Ya kapitalist dünyanı semi-periferisi Türkiye mi?
Arsalara 15 metre, binaların çatısına da 10 metrelik baz istasyonu antenleri dikildiği…[8]
‘Geri Dönüşüm Tesisi’ndeki zehrin Çorlu Nehri’ne boşaltıldığı…[9]
Erzincan’ın İliç ilçesindeki bir madencilik şirketi tankerinin kaza yapması sonucu sülfirik asit olduğu belirtilen kimyasal maddenin tüm ilçeye yayıldığı…[10]
Bartın kent merkezinden geçen ırmakta artan kirlilik nedeniyle suyun simsiyah aktığı…[11]

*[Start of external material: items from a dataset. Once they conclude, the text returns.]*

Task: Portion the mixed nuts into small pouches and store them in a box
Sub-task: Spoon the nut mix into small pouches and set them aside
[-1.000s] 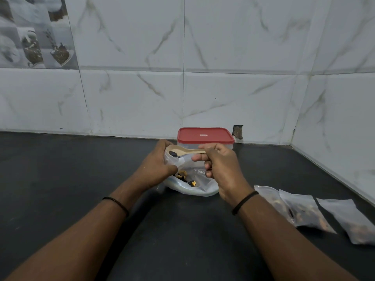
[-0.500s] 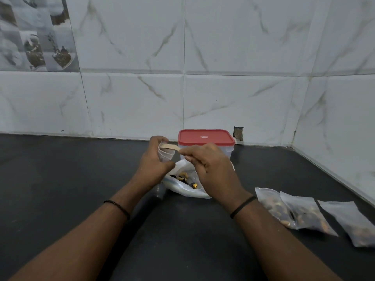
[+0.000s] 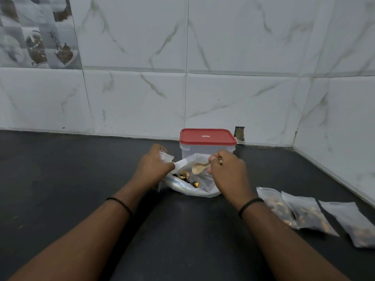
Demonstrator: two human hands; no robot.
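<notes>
my left hand (image 3: 152, 166) fingers curl around a small pouch (image 3: 166, 157). my right hand (image 3: 227, 169) fingers pinch a wooden spoon (image 3: 199, 167) over the nut bag (image 3: 192, 184).

Box (image 3: 208, 146) at the back of the worktop (image 3: 60, 179), against the wall (image 3: 223, 98); bag (image 3: 192, 185) directly before it, holding nuts (image 3: 184, 176). Left hand (image 3: 153, 169) at the bag's left edge with a pouch (image 3: 165, 157) in its grip; right hand (image 3: 227, 171) at the bag's right, its spoon (image 3: 199, 168) over the bag's mouth. Three filled pouches (image 3: 304, 212) lie side by side on the worktop, right of the right forearm and nearer the viewer than the bag.
</notes>
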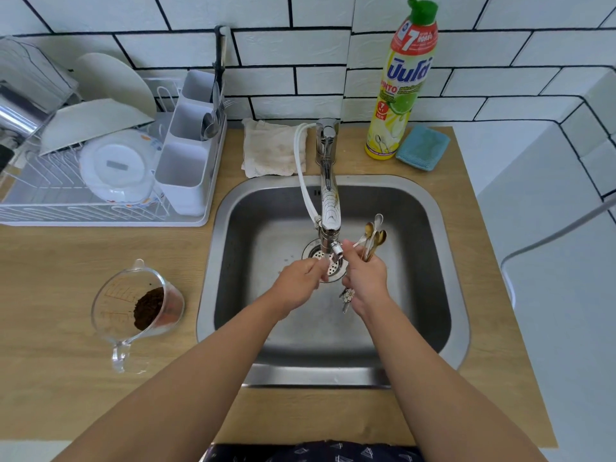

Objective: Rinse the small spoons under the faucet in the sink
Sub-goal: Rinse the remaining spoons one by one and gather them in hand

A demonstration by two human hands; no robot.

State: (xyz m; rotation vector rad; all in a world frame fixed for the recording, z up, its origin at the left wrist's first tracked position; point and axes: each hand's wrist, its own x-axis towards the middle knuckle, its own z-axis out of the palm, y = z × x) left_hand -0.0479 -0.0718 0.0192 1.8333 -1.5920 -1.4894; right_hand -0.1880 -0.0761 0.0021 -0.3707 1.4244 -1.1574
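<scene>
Right hand [365,278] grips small spoons [372,236] upright over sink [446,261], bowls pointing away. Left hand [298,283] fingers curl at faucet [328,195] outlet, apparently pinching something unclear.

hands [301,281]: 2 | small spoons [372,236]: cannot tell exactly | faucet [328,195]: 1 | sink [430,261]: 1 | detergent bottle [401,85]: 1

The small spoons [371,238] are a bunch of thin gold and silver ones, bowls pointing up. They stand over the steel sink [433,261], just right of the faucet [328,208] spout.
</scene>
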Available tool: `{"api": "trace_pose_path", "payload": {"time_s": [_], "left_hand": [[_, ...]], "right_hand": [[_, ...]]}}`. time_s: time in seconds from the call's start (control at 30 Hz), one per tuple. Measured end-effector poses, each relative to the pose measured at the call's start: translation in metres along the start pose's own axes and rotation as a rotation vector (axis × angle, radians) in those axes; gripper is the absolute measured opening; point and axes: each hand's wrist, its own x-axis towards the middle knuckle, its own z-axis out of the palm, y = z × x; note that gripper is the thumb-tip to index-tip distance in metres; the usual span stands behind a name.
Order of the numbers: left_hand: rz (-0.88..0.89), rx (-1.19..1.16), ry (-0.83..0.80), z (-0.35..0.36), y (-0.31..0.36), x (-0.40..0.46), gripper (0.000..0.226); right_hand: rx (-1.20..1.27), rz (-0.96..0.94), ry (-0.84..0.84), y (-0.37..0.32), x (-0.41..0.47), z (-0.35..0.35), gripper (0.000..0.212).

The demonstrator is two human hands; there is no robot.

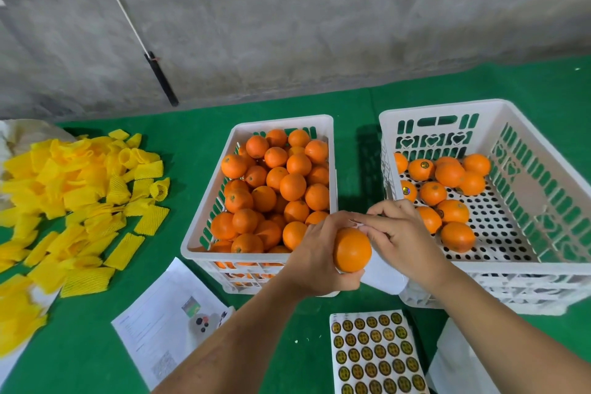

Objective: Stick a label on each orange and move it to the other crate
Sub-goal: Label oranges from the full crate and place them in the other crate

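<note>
Head view: one orange (351,249) is held in the air between the two crates, just in front of their near walls. It is gripped by the left hand (315,254), whose fingers are curled round its left side and underside. The right hand (401,233) is held over the top of the orange with its fingers bent, thumb and forefinger drawn together at the fruit's upper edge; whether a label is pinched there cannot be told. Two white crates are seen on the green cloth (192,137). The left crate (204,227) is filled nearly to its rim with oranges, too many and too overlapped to be counted exactly. In the right crate (543,153) about twelve oranges are lying on the perforated floor, and labels are visible on two of them. One sticker sheet (377,358) is laid nearest the person, between the forearms. A printed paper (160,323) is placed to its left, and a heap of yellow foam sleeves (73,201) is spread at the far left.
</note>
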Motion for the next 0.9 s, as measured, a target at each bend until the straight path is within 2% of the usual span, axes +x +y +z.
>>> {"api": "trace_pose_path", "payload": {"time_s": [0.1,0.27,0.63,0.9], "left_hand": [[-0.016,-0.006,-0.001,0.001,-0.002,0.000,0.095],[0.005,0.035,-0.005,0.002,-0.002,-0.001,0.097],[0.059,0.102,-0.001,0.005,-0.006,-0.002,0.100],[0.014,0.093,-0.036,0.001,-0.003,-0.001,0.096]], "right_hand": [[0.085,0.036,-0.040,-0.002,0.002,-0.004,0.032],[0.188,0.132,-0.051,-0.007,0.005,-0.011,0.017],[0.179,0.107,-0.097,-0.011,0.006,-0.013,0.024],[0.150,0.049,-0.119,-0.007,0.005,-0.010,0.021]]}}
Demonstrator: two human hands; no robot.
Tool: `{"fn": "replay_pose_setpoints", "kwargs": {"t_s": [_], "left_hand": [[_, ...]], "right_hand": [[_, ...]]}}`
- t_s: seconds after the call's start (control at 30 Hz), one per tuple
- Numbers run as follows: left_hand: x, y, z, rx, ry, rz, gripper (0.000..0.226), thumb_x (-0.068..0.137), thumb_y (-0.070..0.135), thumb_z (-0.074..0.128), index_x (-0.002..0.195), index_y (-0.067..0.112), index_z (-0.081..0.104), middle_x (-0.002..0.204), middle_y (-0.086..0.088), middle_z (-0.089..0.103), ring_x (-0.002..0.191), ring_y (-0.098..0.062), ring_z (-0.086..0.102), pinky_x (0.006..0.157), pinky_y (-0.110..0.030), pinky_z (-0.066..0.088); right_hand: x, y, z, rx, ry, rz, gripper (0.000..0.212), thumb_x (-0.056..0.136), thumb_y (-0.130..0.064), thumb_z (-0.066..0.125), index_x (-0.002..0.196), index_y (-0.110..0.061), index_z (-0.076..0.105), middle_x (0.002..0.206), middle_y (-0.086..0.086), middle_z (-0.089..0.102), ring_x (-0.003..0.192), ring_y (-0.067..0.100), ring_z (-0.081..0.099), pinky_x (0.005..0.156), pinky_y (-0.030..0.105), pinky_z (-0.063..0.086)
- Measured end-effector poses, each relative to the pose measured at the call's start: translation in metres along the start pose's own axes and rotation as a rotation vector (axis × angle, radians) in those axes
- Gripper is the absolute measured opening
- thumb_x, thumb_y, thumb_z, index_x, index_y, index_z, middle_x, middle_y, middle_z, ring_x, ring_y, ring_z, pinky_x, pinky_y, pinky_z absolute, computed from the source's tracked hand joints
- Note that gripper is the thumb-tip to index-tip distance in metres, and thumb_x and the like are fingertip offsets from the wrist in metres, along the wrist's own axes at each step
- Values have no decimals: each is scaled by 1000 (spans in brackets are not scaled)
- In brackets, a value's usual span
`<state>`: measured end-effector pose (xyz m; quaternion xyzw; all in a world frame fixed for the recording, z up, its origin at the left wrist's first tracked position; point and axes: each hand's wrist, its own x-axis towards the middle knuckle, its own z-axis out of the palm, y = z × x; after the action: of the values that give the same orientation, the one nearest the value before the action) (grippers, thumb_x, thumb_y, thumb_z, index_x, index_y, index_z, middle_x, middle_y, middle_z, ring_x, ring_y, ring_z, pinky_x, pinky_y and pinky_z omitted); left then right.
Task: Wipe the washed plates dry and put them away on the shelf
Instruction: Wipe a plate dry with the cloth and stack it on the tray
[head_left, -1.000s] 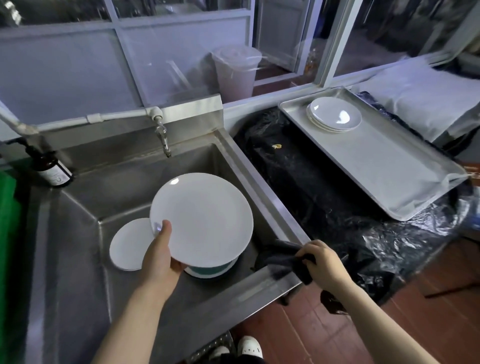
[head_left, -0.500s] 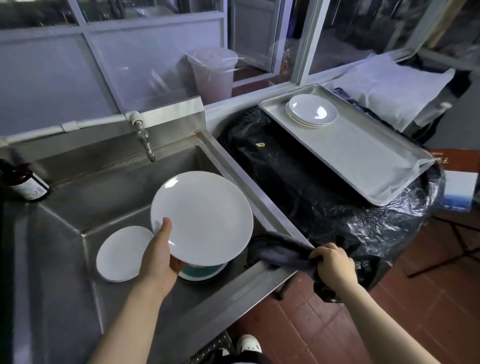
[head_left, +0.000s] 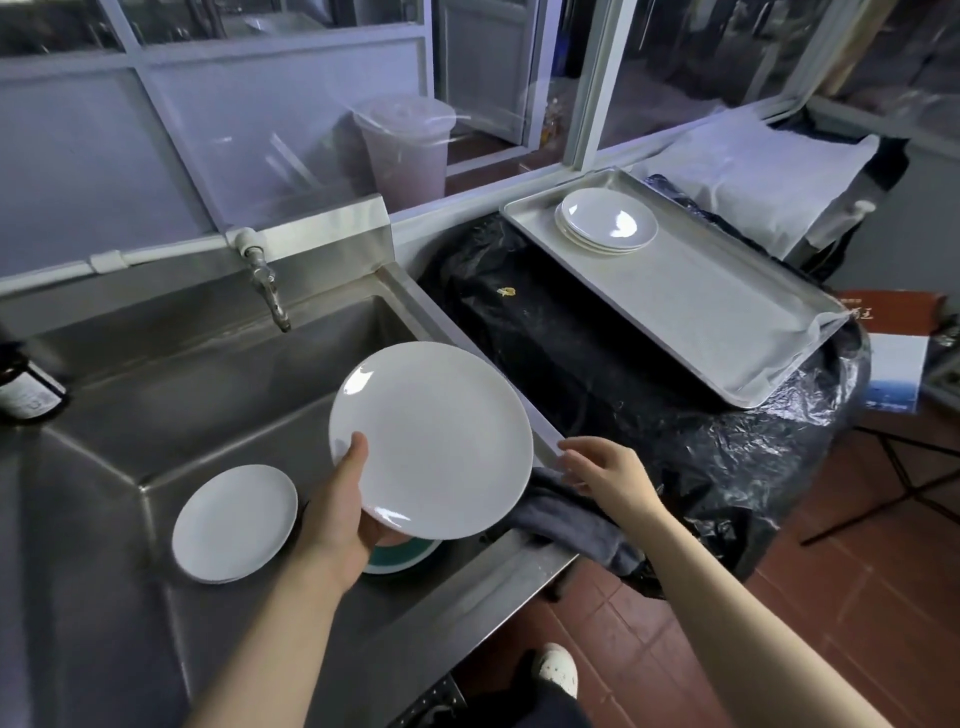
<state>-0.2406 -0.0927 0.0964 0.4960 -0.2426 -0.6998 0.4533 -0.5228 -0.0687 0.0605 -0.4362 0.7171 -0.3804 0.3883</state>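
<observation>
Far left, a dark bottle (head_left: 28, 389) stands on the steel ledge by the sink (head_left: 156, 395); a tap (head_left: 267, 288) hangs over the basin; down in the basin a small white plate (head_left: 234, 522) lies flat, waiting its turn, and just beside it something teal-rimmed (head_left: 400, 556) peeps out, mostly hidden.

The left hand (head_left: 337, 512) holds the large plate (head_left: 431, 439) above the basin, tilted face-up towards the person; its grip is pinched on the near rim, thumb on top and fingers underneath. To the right the dark cloth (head_left: 571, 519) is draped over the sink's front corner, partly under the plate's edge; the right hand (head_left: 605, 470) hovers just above it, fingers spread and loose, gripping nothing that I can see.

The step, I'd say, is getting the cloth onto that plate; best to gather a good wad of it, cradle the plate's free edge through the fabric, then wipe face and underside while the left hand turns the rim; a wet plate held by one edge could slip, so keep it low over the sink.

Further right, on the black plastic sheeting (head_left: 597, 364) over the tabletop, a metal tray (head_left: 727, 322) carries a stack of plates (head_left: 605, 221) at its far end; the dried one probably joins them.
</observation>
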Motion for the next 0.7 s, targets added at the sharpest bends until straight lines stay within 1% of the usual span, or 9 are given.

Aylardır filtresiz çalıştırılan Afşin-Elbistan A Termik Santrali’nin faaliyetinden ötürü insanların sokağa çıkamaz hâle gelirken, çevreye “siyah kar” yağdığı…[12]
Ergene Nehri’ndeki kirliliğin yarattığı tehlikeden ötürü su kalitesinin 4’üncü sınıf çıktığı ve nehirde bolca azot ile çinko, bakır hatta siyanür tespit edildiği[13] örneklerle müsemma bir kirlilikten muzdariptir Türkiye…
* * * * *
Hızla somutlarsak…
Her yıl zirai ilaçlamada kullanılan binlerce tonluk ambalaj atığının, hiçbir önlem alınmadan olduğu gibi doğaya bırakıldığı yerdir Türkiye. Tahminlere göre, bir yılda 7 bin 500 ton zirai ambalaj, atık hâline gelmektedir![14]
Üstüne üstlük Tarım ve Orman Bakanlığı’na göre, 2014-2018 kesitinde -topraktaki “faydalı, faydasız” tüm canlıları öldürerek ekosisteme zarar veren- pestisit kullanımının yüzde 51 artarak 39 bin 723 tondan 60 bin tona çıktığı da ayrı bir gerçektir![15]
Bunların yanında -batı ülkelerinde yasaklanan- çimento fabrikalarının toprağı, suları ve havayı zehirlediği ve dünya tekellerinin kendi ülkelerindeki kirlilik kriterlerinden kaçarak geldikleri Türkiye’de, Avrupa’nın birinci, dünyanın dördüncü gücü hâline geldiği de ilave bir hakikâttir![16]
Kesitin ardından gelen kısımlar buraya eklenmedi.